Ну вот и прогремели выстрелы. В мирной тишине. А что же остается? Поморгать глазами, освободиться от сладкой набежавшей слезы и встрепенуться всем нутром и благодарной навсегда душой, когда ему подвели стройного жеребца и вручили шашку с орденом Красного Знамени на эфесе.
– Ну вот… Спасибо, родные!
Грузно, но ловко матрос забросил на седло свое тело, рванул поводья. Оглянулся. За ним не спеша шел наметом эскадрон.
Он гикнул и услышал, как за спиной, табунно ушибая степь, затопали копыта.
Он выводил эскадрон в степь, навстречу простору. Эх, в последний раз почуем травушку и дорожную пыль!
В прощальный час плечом к плечу погоним коней, и пусть запылится золотым облаком наплывающая дорога, пусть выглядывает из-за туч любопытное солнце, пусть сверкают дула винтовок и лезвия сабель от яростных его лучей, в которых щедрое солнышко само плавится от своего изобильного света.
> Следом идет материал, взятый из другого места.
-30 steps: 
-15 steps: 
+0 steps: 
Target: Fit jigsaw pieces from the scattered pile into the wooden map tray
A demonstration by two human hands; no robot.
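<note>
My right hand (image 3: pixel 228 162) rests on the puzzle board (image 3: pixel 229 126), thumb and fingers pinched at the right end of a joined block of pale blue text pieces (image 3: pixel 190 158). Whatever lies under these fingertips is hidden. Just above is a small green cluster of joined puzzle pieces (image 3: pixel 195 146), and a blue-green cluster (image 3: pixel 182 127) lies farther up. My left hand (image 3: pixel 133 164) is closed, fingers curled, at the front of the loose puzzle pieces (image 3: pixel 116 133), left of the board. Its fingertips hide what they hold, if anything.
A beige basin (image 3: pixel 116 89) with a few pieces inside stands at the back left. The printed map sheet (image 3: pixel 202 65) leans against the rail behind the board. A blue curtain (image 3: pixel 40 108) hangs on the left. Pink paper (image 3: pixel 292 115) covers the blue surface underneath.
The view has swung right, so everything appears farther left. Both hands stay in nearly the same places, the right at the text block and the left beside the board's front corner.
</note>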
Пусть по этой притихшей предгрозовой степи, уходя в тревожное небо, разнесется песня о том, как родная меня мать провожала, о том, как тут вся родня набежала, и еще о том, что в Красной Армии штыки, чай, найдутся…
За их спиной молчала грозная Железная гора. А впереди их ждал тот новый бой, в котором жизнь будет продолжена благодатной работой, по коей давно уже стосковались беспокойные руки, мозолистые от эфеса сабли и тугого курка, благословившего последним выстрелом начать новое, небывалое дело.
Скоро, скоро прибудут в эти места народы, скоро задымит трубами железный завод и раскинется прямыми улицами и широкими площадями на берегу беспокойной от степных ветров уральской реки рабочий вечный город.